The Participation Works approach was, after receiving a call expressing interest in our services, Linda would pre-qualify a potential client on the phone by asking questions aimed at learning about the organization and what experience they had already had with strategic planning. The next step was a two-hour meeting with a representative group from the organization, in order to clarify for them how we work and design a one-and-a-half to two-day planning retreat. Often potential clients were skeptical that they could produce a real three to five-year plan that could actually be implemented. We assured them it was possible. In our first few years we were giving these assurances with less confidence than after getting feedback from clients who found that these methods worked in their organizations. Several called us back for second and third strategic planning retreats as they found that board and staff changes, as well as changes in their environments, required responsiveness and new directions on their part. A number of clients began to ask us for help in implementing their plans, so we developed quarterly and annual reviews that allowed them to keep their plans ever-fresh and current. A few nonprofits began sending their staff and board members to our group facilitation methods courses and adopting our planning methods throughout their organizations.

For the first couple of years of the first decade of the 21st century we combined five nonprofit clients with six ICA training courses. Most of these were two-day gigs with organizations varying in size from small all-volunteer groups to well-established nonprofits with staff and enough in their budgets to pay us our modest fee. Participation Works gained its reputation for doing good work for a reasonable price. Sometimes we were so reasonable that we were lucky to cover our gas and materials expenses, but always for a good cause: Some struggling nonprofit group needing to determine a new direction or re-energize itself to better serve its clientele.

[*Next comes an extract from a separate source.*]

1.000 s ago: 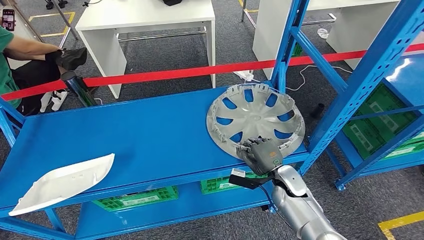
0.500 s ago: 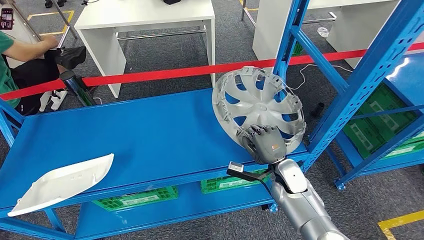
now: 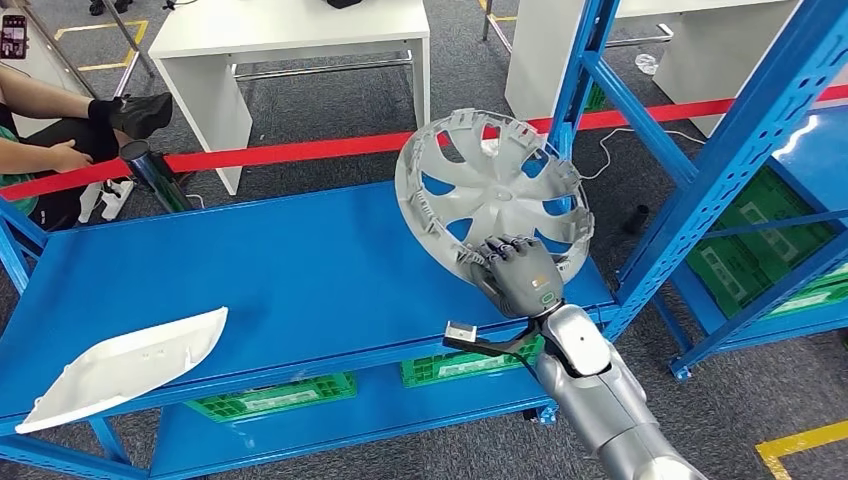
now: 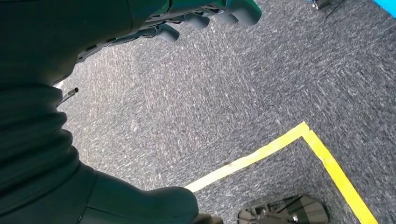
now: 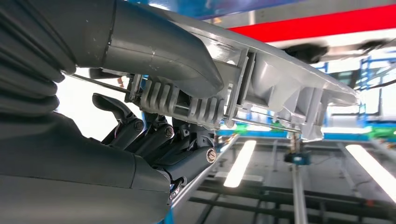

Fortunately, for our own self-support needs, I turned 65 in 2002 and began collecting Social Security income and automatically received Medicare. One good selling point became that our clients got two for the price of one. We had found our niche and continued to work within it through the rest of the decade, averaging ten to fifteen new and repeat clients per year, along with conducting the three to four Technology of Participation (ToP) training courses each year. Clients ranged from small to large, startups to long-established, many different fields of service, domestic abuse prevention, animal shelters, hospitals, foundations, radio stations, a few small cities, and some county government agencies.

I made several feeble attempts at retiring during the decade, even declaring when I reached my 70th birthday that I was leaving Participation Works and Linda should find another facilitator to work with. But there always seemed to be another client that desperately needed help, and somehow Linda would convince me I was indispensable. I must admit I was always motivated by feeling needed, and the ‘life of service’ mantra I had always tried to live by kept playing in the back of my mind. I think I fully retired when I was somewhere in my early seventies. I’m not sure because since Linda retired a couple of years ago, she keeps selectively volunteering with groups that fit with the causes we believe in, and I keep agreeing to help.


And so it goes.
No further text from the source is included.